-------- Supplied data
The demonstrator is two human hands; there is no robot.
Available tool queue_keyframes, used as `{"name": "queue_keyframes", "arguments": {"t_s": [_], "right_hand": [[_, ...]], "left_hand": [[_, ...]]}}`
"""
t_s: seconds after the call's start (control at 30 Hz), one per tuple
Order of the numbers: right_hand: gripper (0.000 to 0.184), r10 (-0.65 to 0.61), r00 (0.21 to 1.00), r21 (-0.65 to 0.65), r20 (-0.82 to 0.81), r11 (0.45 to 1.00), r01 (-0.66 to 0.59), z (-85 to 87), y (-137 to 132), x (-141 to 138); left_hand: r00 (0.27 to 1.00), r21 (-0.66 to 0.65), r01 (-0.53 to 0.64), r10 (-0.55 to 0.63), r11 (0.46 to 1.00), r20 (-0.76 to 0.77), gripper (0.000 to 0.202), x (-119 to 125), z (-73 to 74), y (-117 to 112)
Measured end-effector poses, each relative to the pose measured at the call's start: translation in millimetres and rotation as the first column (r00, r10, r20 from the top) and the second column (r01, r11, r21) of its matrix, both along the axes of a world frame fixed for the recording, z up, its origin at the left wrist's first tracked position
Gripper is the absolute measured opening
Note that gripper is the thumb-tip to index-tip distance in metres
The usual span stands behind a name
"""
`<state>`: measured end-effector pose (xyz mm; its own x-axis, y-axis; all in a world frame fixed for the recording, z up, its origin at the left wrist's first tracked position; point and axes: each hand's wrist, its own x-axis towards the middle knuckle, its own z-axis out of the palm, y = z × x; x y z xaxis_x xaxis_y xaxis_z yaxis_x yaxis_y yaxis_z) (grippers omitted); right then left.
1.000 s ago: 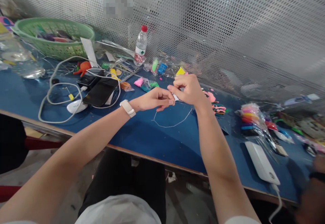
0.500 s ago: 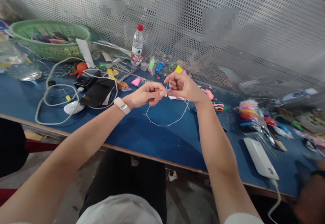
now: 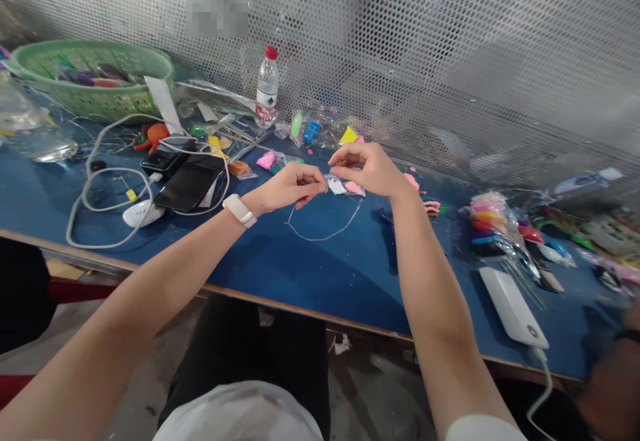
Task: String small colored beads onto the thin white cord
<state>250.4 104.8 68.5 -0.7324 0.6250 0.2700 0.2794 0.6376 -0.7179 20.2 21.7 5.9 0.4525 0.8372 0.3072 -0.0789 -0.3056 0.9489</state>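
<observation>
A thin, pale twisted wire (image 3: 320, 239) hangs in a loose open loop over the blue table, below my hands. My left hand (image 3: 295, 186), with a light band on its wrist, pinches the wire between thumb and fingertips. My right hand (image 3: 365, 167) is just to the right and slightly higher. Its thumb and index fingertip come together on what looks like the wire's other end, though the wire is too fine there to see clearly. Small bags of white clay (image 3: 336, 185) and pink clay (image 3: 354, 188) lie behind the fingers.
A green basket (image 3: 95, 104), a phone (image 3: 190, 184) with white cables and a water bottle (image 3: 267, 84) stand at left and back. Bagged coloured clay (image 3: 487, 221) and a white power bank (image 3: 514, 307) lie right. Perforated metal sheet (image 3: 450, 47) closes the back. Another person's arm (image 3: 613, 381) shows lower right.
My right hand has lifted slightly away from my left fingertips, and its index finger and thumb have drawn closer together. The wire loop hangs a little higher. My left hand has barely moved.
</observation>
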Motion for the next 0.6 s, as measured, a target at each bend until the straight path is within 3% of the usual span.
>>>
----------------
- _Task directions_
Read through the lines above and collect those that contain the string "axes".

- _Output of the exercise_
Measured end-effector poses, each relative to the pose measured at the call's start: translation in millimetres and rotation as the first column (r00, r10, r20 from the top) and the second column (r01, r11, r21) of its matrix, both along the axes of a world frame fixed for the recording, z up, its origin at the left wrist's first tracked position
`<state>`: measured end-effector pose (xyz mm; its own x-axis, y-axis; all in a world frame fixed for the recording, z up, its origin at the left wrist's first tracked position; point and axes: each hand's wrist, its own x-axis towards the middle knuckle, its own z-axis out of the palm, y = z × x; x y z xaxis_x xaxis_y xaxis_z yaxis_x yaxis_y yaxis_z) (grippers omitted); right then left.

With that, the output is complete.